Supplied entries below:

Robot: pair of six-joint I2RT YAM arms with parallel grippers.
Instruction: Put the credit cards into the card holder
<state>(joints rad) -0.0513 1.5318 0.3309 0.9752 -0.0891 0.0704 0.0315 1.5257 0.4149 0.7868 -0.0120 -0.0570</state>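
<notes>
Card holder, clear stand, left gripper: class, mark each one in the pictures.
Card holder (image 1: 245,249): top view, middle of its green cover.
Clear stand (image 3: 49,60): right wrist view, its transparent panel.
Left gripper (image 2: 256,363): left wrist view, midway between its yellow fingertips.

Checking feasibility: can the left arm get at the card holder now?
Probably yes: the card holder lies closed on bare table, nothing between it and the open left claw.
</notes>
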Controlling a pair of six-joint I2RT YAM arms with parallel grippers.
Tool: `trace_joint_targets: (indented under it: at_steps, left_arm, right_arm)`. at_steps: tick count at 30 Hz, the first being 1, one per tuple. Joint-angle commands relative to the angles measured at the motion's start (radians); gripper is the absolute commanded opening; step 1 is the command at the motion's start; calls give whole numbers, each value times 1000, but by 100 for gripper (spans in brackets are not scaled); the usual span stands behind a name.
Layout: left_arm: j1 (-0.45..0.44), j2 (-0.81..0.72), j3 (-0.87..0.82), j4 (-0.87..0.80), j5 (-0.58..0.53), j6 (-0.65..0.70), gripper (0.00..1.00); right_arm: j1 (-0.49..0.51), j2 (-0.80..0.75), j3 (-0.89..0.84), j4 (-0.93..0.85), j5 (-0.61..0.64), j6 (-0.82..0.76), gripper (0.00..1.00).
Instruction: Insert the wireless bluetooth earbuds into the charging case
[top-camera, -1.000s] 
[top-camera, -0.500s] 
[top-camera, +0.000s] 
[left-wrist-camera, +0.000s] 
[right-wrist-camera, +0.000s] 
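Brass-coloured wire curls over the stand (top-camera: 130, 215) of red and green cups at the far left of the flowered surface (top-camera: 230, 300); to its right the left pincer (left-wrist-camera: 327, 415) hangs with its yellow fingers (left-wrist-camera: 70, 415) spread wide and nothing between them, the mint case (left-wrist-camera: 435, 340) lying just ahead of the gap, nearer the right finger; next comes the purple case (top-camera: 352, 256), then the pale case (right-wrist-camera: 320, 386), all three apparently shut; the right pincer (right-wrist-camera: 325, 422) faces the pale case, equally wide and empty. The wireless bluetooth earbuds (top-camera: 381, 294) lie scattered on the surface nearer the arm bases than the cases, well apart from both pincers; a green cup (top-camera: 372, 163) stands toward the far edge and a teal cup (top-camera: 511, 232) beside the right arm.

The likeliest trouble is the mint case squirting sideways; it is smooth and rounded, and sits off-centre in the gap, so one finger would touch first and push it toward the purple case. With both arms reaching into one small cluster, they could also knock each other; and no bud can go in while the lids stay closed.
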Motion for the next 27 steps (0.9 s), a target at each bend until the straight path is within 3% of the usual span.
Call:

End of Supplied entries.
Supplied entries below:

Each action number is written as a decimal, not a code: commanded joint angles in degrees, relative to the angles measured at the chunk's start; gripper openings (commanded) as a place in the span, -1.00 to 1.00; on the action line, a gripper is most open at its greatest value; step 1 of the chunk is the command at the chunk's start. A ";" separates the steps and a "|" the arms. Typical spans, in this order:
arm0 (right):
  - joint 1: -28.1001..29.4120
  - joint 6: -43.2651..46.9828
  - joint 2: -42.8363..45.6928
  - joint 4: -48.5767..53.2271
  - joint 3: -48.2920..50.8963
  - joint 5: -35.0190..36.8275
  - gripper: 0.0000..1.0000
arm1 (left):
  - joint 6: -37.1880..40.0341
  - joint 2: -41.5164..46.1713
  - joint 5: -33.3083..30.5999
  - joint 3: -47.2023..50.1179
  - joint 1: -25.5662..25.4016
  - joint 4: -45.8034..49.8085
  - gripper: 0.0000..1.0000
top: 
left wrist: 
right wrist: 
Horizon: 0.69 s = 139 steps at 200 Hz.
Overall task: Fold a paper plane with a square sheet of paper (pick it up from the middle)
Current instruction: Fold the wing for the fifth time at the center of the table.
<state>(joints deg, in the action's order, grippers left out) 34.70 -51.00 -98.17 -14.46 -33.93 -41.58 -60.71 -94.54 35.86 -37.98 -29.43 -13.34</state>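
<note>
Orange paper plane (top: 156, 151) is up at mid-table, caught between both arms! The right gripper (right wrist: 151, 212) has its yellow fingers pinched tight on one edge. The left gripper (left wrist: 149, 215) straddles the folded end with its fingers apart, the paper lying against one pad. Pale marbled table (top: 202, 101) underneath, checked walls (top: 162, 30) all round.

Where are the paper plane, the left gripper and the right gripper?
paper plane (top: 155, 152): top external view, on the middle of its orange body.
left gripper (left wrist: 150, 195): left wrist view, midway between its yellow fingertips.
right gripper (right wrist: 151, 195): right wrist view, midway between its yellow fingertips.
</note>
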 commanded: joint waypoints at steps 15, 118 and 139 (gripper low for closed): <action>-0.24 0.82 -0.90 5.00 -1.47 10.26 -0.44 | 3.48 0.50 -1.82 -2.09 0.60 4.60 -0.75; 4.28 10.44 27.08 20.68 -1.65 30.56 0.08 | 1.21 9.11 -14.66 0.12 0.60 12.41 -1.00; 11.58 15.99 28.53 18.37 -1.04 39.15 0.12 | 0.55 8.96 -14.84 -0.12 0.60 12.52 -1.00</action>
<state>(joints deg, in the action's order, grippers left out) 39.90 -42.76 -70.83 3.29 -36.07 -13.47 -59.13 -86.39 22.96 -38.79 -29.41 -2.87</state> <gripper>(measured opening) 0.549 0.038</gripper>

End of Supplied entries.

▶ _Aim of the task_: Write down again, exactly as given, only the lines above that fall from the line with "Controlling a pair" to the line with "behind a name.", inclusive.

▶ _Exercise solution_:
Controlling a pair of six-joint I2RT YAM arms with parallel grippers.
Tool: `trace_joint_targets: (indented under it: at_steps, left_arm, right_arm)`. at_steps: tick count at 30 Hz, the first being 1, one per tuple. Joint-angle commands relative to the angles measured at the motion's start (radians); gripper is the absolute commanded opening; step 1 is the command at the motion's start; calls give whole numbers, each value times 1000, but by 100 for gripper (spans in brackets are not scaled); the usual span stands behind a name.

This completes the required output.